* About this task *
Each line below should be repeated exactly as written, with no pictures carried over.

---------- Source material

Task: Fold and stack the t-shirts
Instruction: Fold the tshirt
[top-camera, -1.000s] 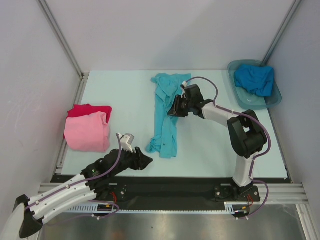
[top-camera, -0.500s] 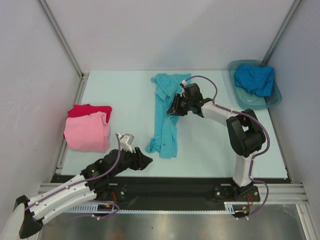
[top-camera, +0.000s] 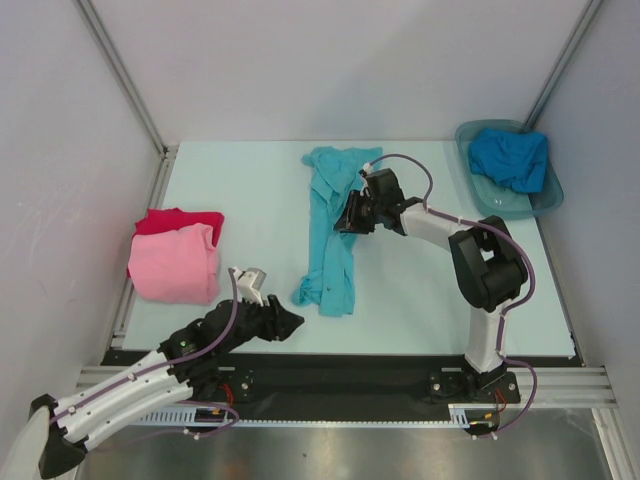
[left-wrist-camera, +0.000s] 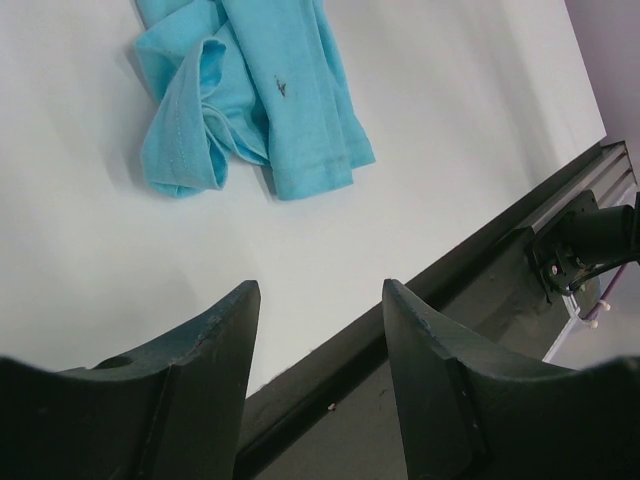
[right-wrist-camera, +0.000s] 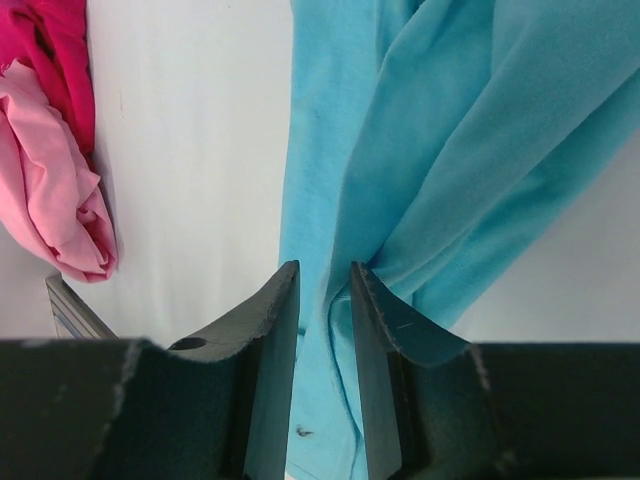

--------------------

* Problem solution *
Task: Fold and stack the t-shirts
Instruction: Fold the tshirt
[top-camera, -1.000s] 
[top-camera, -0.500s] 
[top-camera, +0.000s] 
[left-wrist-camera, +0.000s] 
[right-wrist-camera, +0.000s] 

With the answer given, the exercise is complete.